Hello everyone, we're long overdue for an update on how things have been going!
Finances
Since we started accepting donations back in July we've received a total of $1350, as well as $1707 in older donations from smorks. We haven't had any expenses other than OVH (approx $155/mo) since then, leaving us $2152 in the bank.
We still owe TruckBC $1980 for the period he was covering hosting, and I've contributed $525 as well (mostly non-profit registration related stuff, plus domain renewals). We haven't yet discussed reimbursing either of us, we're both happy to build up a contingency fund for a while.
New Server
A few weeks ago, we experienced a ~26-hour outage due to a failed power supply and extremely slow response times from OVH support. This was followed by an unexplained outage the next morning at the same time. To ensure Lemmy’s growth remains sustainable for the long term and to support other federated applications, I’ve donated a new physical server. This will give us a significant boost in resources while keeping the monthly cost increase minimal.
Our system specs today:
Undoubtedly the cheapest hardware OVH could buy
Intel Xeon E-2386G (6 cores @ 3.5ghz)
32gb of ram
2x 512gb Samsung nvme in raid 1
1gb network
$155/month
The new system:
Dell R7525
AMD EPYC 7763 (64 cores @ 2.45ghz)
1tb of ram
3x 120gb sata ssd (hw raid 1 with a hot spare, for proxmox)
This means instead of renting an entire server and having them be responsible for the hardware, we'll be renting co-location space at a Vancouver datacenter PDF via a 3rd party service provider I know.
These servers are extremely reliable but if there is a failure, either Otter or myself will be able to get access reasonably quickly. We also have full OOB access via idrac, so it's pretty unlikely we'll ever need to go on site.
Server Migration
Phase 1 is currently planned for Jan 29th or 30th and will completely move us out of OVH and onto our own hardware. I'm expecting probably a 2-3 hour outage, followed by an 6-8 hour window where some images may be missing as the object store resyncs. I'll make another follow up post in a week with specifics.
Phases 2+ I'm not 100% decided on yet and have not planned a timeline around. It would get us into a fully redundant (excluding hardware) setup that's easier to scale and manage down the road, but it does add a little bit of complexity.
I'm seeing a net debt of about $400 hanging over you guys after all is said and done. I don't think anyone is clamoring for that money to be paid back, but I'd be happier if you guys didn't have to worry about it. I'll send some money for that reason, as well as all the good work you all do in supporting and maintaining this. Thank you.
Probably out of context, but do you have any plans of adding other networks up fedecan? Like mstdn.ca?
We're open to it, and it has a number of benefits, but we haven't formally discussed with their team on what that might look like.

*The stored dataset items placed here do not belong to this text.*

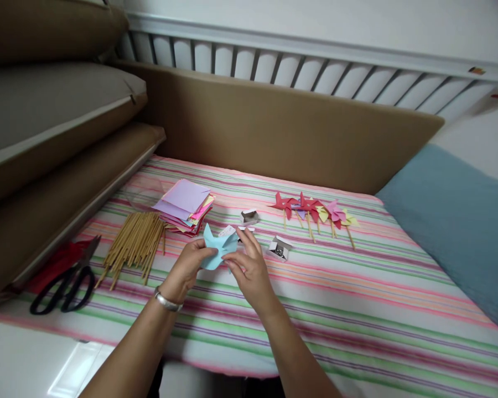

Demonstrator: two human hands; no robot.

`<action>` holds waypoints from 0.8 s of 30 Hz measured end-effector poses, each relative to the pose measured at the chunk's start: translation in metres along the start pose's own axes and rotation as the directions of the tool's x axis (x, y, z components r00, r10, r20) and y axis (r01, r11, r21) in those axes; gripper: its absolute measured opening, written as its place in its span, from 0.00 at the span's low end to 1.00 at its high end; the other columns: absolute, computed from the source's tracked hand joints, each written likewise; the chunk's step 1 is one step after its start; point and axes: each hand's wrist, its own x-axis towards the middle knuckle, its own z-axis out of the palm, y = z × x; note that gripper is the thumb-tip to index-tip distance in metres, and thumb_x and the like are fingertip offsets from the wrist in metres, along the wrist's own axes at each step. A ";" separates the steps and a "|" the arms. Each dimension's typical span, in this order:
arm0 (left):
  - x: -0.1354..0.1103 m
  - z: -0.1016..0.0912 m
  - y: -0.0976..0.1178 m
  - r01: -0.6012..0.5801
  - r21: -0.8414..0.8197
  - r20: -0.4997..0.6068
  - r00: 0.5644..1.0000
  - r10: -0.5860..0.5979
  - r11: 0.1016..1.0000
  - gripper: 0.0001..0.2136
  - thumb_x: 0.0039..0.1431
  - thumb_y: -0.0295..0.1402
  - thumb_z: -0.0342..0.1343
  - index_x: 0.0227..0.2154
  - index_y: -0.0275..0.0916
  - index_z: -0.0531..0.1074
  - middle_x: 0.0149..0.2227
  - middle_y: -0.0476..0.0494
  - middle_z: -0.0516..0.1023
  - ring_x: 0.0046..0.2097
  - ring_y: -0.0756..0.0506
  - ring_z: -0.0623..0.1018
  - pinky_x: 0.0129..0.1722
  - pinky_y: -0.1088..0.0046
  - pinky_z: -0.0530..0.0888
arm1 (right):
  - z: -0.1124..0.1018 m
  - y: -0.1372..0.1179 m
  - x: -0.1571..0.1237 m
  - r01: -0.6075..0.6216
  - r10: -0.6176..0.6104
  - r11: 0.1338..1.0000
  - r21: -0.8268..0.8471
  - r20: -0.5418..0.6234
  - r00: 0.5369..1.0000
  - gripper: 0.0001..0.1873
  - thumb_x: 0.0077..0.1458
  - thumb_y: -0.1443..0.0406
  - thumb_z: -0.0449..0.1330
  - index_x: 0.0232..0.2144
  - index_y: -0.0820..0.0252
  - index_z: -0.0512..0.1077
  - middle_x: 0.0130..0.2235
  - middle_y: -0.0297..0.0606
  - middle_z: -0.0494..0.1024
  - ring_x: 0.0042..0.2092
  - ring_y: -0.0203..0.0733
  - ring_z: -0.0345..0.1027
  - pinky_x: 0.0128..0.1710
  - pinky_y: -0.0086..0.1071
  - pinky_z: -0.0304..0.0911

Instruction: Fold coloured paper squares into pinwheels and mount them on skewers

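A light blue paper pinwheel head (218, 249) is held up over the striped cloth between both hands. My left hand (192, 262) is closed on its left side, with the thumb lying on the paper. At its right side, the thumb and index finger of my right hand (249, 265) pinch the paper near a folded corner, while the other fingers stretch upward. Whether a pin sits in that pinch I cannot make out. Just behind the hands stand small white boxes; one open box (279, 250) on the right has small dark metal pieces inside.
A stack of coloured paper squares (183, 199) and a bundle of wooden sticks (133, 243) lie left. Black-handled scissors (68, 284) rest beside red material (58, 268). Finished pinwheels (309, 207) lie at the back right. Brown cushions (66, 177) border the left, a brown panel (269, 132) the back.
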 end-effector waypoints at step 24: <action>-0.007 0.010 -0.002 -0.109 0.064 0.204 0.974 0.094 0.992 0.10 0.39 0.31 0.64 0.28 0.36 0.78 0.27 0.46 0.79 0.29 0.50 0.73 0.33 0.75 0.66 | 0.004 0.002 0.002 -0.312 0.314 0.949 0.038 -0.041 0.949 0.02 0.47 0.68 0.60 0.25 0.57 0.73 0.58 0.43 0.64 0.62 0.52 0.48 0.58 0.52 0.48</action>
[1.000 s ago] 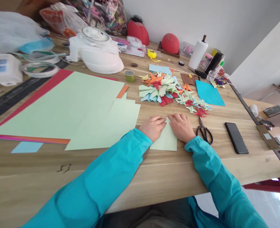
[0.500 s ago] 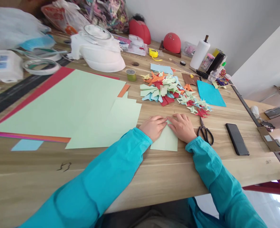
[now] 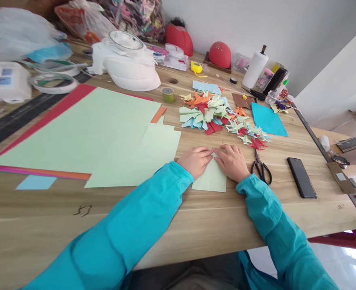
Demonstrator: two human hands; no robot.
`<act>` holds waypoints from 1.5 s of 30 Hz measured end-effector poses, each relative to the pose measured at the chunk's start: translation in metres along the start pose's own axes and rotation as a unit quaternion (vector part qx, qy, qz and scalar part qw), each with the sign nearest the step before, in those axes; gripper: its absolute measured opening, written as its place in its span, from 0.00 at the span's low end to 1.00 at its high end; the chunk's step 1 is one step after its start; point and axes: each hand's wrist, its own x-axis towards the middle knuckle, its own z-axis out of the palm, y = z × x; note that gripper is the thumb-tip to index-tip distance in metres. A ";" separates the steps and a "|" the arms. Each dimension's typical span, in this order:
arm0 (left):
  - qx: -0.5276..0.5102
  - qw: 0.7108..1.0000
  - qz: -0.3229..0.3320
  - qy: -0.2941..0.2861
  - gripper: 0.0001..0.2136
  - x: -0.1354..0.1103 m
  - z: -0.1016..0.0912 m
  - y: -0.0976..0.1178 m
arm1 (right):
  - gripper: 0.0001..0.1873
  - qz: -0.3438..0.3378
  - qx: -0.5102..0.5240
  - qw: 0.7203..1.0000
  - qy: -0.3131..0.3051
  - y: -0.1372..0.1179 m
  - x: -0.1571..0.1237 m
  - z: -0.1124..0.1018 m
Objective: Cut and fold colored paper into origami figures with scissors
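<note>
A small pale green sheet of paper [image 3: 210, 179] lies on the table, its far end covered by both hands. My left hand [image 3: 196, 160] rests on its left side, fingers bent and closed on the paper's far edge. From the right, my right hand [image 3: 232, 162] presses on the same far edge, with the fingertips of both hands almost meeting. What the fingertips do with the edge is partly hidden. Black-handled scissors [image 3: 261, 170] lie just right of my right hand. Beyond my hands is a pile of folded paper pieces [image 3: 210, 110] in green, red, orange and blue.
Large pale green sheets [image 3: 84, 133] over red and orange ones spread to the left. A phone [image 3: 301, 177] lies at the right. A thread spool [image 3: 167, 95], a blue sheet [image 3: 268, 119], a yellow tape measure [image 3: 196, 67] and a white bottle [image 3: 255, 68] are farther back.
The view has shifted very slightly. Both hands stay at the far edge of the small green sheet, with no clear movement.
</note>
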 end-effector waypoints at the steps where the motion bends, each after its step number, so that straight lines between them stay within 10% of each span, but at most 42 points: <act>1: 0.001 1.000 0.002 0.000 0.15 0.000 0.000 0.000 | 0.21 0.000 -0.003 1.000 -0.002 0.000 0.000 -0.001; 45: 0.083 0.982 -0.098 -0.142 0.14 0.009 -0.046 0.031 | 0.19 -0.035 -0.035 0.998 0.039 0.003 -0.005 0.007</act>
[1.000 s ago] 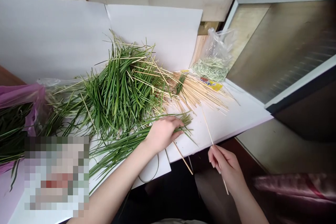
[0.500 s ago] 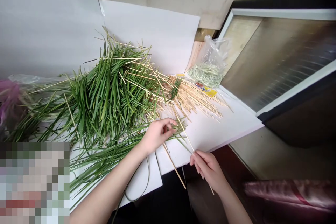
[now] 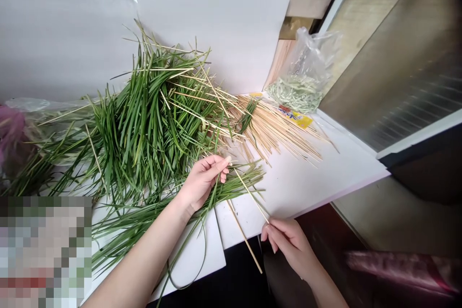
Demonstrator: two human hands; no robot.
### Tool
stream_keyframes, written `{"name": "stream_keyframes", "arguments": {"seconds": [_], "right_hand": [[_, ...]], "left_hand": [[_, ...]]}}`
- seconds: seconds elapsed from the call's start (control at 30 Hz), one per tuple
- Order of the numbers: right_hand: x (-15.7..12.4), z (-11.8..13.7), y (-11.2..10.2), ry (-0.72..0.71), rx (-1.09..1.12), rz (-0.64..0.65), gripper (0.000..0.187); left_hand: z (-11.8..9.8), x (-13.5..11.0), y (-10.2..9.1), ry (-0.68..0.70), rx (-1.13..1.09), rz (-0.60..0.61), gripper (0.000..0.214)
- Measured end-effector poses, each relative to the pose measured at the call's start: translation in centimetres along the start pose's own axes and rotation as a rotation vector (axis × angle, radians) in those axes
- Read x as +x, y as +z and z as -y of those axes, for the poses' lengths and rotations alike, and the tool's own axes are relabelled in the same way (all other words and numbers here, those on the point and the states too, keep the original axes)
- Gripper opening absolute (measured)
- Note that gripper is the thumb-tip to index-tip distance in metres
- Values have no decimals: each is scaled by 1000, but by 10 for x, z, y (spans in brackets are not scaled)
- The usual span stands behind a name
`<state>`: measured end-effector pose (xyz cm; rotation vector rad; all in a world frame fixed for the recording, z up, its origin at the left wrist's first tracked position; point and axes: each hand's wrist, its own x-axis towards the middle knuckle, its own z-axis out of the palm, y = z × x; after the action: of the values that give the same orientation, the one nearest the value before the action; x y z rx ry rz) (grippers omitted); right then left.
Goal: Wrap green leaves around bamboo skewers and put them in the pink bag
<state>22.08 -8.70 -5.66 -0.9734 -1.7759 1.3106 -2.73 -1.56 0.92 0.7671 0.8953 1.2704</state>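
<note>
holding: right hand (image 3: 288,246) pinches a thin bamboo skewer (image 3: 250,195) narrowly at its end
left hand (image 3: 202,183): curled beside long green leaves (image 3: 234,186), grip cannot tell
keeping: close pinch steadies skewer above white board (image 3: 306,187)

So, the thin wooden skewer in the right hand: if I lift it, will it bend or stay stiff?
Probably stiff and light: the skewer runs straight from the right hand without sagging. So thin, it may snap if bent hard, and may roll on the white board.
</note>
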Motion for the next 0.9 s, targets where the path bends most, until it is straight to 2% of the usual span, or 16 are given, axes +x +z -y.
{"name": "stream_keyframes", "arguments": {"seconds": [0.3, 0.53, 0.9], "right_hand": [[3, 4, 3, -43, -44, -31, 41], [3, 5, 1, -46, -40, -21, 38], [2, 3, 2, -32, -37, -35, 40]], "left_hand": [[-3, -4, 8, -1, 41, 63, 30], [0, -6, 9, -56, 66, 101, 29], [1, -7, 10, -15, 97, 95, 33]]}}
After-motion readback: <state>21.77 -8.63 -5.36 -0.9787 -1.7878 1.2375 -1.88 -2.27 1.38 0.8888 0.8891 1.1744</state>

And are there any plans for other services like Pixelfed, Friendica, or Peertube?
Yes, we definitely want to spin up more things once we are settled. Pixelfed is near the front of that list, as well as Friendica.
We haven't said no to any of them, but for example there isn't as much of a need for us to spin up Mastodon since mstdn.ca exists. A lot of us have accounts on there too
I've actually been investigating Postgres cluster configurations the past 2 weeks at work (though we're considering CloudNativePG+Kubernetes on 3 nodes spanning two physical locations).
One thing I might recommend is to investigate adding a proxy like PgBouncer in front of the databases. This will manage request differences where write-queries must go to the primary, but read-queries may go to any of the replicas as well.
It should also better handle the recycling of short-lived and orphaned connections, which may become more of a concern on your stage 3, and especially on some stage 4.
When purchased brand new by a now dying tech company, it was about 20-25k. I put dibs on it as part of my commission for managing the shut down & sale of their datacenters, this was just one of many such servers they owned.
I'm always so glad that this is the instance I chose to join in the Great Migration, and equally glad that I've been welcome here. Keep up the awesome work and thank you for keeping the communication so open.
Compute no, but memory yes. Lemmy is actually pretty lean and efficient, but 32gb is a bit tight for a few instances of it as well as postgres. We run multiple instances to reduce the impact when one stutters (not uncommon).
Upgrading to 64gb probably would have let us scale for the next year on the existing box, but I had this totally overkill hardware so might as well use it!
Yes, can do active / active effectively. That's basically stage 3 but it's all on one box to keep costs down. We get software failure redundancy but not hardware.
Metadata is in the db, files are in object storage. This is pictrs's design and the correct way to build it.
We're at 1tb of images today, no way I'd want to deal with scaling postgres to multiple TB. Object storage is cheap, scalable, easy to distribute and manage across multiple providers, etc.